* [Task item]:
Out of the material that follows, write out exactly the lines from the line with "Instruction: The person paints" to the line with "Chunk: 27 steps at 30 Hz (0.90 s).", both ends included, and no others.
☆ ☆ ☆ ☆ ☆ ☆ ☆
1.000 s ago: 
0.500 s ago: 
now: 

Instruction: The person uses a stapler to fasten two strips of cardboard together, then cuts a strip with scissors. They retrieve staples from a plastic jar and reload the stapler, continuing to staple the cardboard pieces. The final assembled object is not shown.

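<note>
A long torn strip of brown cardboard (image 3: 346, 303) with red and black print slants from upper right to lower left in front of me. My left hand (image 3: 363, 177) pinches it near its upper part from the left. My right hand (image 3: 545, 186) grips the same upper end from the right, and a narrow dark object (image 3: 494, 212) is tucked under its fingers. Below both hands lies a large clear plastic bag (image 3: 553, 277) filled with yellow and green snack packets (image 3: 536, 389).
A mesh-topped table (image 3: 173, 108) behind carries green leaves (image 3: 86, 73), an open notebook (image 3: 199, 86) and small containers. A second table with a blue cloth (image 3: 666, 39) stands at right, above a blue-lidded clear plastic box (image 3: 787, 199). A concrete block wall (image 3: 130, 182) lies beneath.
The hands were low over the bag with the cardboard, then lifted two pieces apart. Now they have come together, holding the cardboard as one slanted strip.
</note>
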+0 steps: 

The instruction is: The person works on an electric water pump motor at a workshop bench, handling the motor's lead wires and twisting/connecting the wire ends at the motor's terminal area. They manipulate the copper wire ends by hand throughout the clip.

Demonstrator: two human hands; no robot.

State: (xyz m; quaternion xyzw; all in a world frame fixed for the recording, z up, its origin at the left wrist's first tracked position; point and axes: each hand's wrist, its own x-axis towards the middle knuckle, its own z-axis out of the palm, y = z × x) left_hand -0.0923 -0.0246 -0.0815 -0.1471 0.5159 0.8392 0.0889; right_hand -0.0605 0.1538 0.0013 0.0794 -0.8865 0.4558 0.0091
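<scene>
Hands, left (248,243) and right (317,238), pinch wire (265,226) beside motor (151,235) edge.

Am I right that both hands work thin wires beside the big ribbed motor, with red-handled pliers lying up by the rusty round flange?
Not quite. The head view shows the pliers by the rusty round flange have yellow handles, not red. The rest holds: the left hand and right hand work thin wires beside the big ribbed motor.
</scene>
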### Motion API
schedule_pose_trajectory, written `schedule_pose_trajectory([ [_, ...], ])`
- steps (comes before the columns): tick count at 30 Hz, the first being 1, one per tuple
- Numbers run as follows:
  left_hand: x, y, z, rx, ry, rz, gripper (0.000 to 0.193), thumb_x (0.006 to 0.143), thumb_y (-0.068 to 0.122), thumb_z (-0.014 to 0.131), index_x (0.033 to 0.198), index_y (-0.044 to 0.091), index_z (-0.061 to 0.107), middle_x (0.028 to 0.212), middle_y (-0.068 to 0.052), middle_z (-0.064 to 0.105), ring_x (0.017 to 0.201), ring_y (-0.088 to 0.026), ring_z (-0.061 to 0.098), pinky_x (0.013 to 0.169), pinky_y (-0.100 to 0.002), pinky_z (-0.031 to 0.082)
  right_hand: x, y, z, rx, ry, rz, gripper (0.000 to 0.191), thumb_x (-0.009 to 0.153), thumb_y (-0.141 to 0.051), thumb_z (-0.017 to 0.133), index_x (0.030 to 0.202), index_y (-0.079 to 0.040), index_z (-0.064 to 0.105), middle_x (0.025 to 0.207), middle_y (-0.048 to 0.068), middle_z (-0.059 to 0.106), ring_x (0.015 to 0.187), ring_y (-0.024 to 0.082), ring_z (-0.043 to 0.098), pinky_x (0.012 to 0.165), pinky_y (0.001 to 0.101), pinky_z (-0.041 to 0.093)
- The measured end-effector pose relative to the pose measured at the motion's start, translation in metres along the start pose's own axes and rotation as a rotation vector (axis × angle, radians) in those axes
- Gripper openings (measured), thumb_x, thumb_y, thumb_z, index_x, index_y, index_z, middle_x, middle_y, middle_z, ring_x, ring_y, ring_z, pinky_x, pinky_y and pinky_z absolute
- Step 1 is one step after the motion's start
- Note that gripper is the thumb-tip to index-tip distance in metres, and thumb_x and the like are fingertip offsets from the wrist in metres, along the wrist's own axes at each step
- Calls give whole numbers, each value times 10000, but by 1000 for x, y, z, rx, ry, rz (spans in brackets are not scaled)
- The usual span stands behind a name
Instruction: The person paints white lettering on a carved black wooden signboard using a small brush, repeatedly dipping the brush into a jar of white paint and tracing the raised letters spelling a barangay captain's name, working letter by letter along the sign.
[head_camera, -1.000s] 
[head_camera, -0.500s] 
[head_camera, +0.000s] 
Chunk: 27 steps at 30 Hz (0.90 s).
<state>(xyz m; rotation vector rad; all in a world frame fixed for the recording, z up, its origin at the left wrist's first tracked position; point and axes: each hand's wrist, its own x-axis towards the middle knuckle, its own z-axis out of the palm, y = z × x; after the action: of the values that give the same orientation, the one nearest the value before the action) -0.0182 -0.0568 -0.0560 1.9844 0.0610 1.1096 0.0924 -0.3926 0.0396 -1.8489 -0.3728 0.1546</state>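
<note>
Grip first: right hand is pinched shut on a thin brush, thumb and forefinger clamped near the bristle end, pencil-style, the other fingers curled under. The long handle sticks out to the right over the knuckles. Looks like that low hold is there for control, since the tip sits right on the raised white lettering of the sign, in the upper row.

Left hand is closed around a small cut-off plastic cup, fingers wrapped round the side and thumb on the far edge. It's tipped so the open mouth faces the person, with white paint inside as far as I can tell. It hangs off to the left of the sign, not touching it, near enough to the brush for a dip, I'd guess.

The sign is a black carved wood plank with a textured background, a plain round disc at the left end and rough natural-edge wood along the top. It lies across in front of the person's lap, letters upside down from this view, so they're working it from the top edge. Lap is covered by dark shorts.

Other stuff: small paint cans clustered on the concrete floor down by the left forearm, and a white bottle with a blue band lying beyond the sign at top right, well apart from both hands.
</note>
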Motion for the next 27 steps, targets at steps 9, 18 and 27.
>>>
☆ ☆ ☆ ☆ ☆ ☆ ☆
* [Answer space]:
Instruction: The person paints white lettering on a carved black wooden signboard using a small brush, repeatedly dipping the brush into a jar of white paint and tracing the raised letters spelling a barangay captain's name, working letter by letter along the sign.
[head_camera, -1.000s] 
[head_camera, -0.500s] 
[head_camera, +0.000s] 
Chunk: 27 steps at 30 Hz (0.90 s).

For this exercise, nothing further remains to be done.